Graphite Monitoring Tool Tutorial.

Graphite Monitoring Tool Tutorial

Table of Contents

Introduction: Graphite monitoring

In this post, we will go through the process of configuring and installing Graphite on an Ubuntu machine

                                      

What is Graphite Monitoring?

 

In short; Graphite stores, collects, and visualizes time-series data in real time. It provides operations teams with instrumentation, allowing for visibility on varying levels of granularity concerning the behavior and mannerisms of the system. This leads to error detection, resolution, and continuous improvement.
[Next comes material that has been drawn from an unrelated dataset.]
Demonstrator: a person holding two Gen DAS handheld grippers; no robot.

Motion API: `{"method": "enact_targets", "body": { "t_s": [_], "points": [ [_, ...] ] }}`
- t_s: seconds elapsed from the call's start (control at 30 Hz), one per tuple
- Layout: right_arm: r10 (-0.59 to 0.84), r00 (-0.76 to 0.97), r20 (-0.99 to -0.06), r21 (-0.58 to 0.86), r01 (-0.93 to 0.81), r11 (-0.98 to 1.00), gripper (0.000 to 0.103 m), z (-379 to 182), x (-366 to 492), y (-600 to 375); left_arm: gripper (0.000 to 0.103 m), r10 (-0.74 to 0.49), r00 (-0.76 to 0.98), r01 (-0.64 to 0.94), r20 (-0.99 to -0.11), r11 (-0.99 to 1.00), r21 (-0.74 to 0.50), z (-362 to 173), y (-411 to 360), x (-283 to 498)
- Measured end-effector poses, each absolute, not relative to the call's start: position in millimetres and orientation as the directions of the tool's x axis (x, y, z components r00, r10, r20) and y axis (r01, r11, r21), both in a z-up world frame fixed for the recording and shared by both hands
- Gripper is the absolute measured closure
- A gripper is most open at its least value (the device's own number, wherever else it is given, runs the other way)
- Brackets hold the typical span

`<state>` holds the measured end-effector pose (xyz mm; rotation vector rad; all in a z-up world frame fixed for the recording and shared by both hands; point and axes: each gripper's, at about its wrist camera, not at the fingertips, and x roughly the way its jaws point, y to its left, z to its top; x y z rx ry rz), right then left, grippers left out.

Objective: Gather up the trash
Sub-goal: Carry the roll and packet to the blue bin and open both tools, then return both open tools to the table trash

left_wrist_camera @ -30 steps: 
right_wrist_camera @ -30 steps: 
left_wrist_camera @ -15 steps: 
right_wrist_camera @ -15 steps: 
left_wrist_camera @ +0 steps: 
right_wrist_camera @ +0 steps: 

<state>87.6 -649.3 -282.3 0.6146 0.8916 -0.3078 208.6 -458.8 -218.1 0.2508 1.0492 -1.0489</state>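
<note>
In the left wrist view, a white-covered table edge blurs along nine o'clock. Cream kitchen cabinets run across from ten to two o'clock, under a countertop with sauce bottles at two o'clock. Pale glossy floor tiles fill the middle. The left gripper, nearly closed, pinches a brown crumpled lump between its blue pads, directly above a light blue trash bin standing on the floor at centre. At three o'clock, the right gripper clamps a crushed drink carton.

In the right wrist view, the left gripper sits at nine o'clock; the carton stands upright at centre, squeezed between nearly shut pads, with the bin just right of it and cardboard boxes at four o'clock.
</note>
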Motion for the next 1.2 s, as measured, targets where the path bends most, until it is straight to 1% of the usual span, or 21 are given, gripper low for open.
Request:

Graphite is composed of the following components.

                       

  • Carbon: receives metrics over the network and writes to disk using a storage backend.
  • Whisper: file-based time-series database. 
  • Web: Django app which renders graphs and dashboards.

                                     

Sign up for the MetricFire free trial to set up Graphite and build your Grafana dashboard. You can also book a demo and talk to the MetricFire team on how you can best set up your monitoring stack.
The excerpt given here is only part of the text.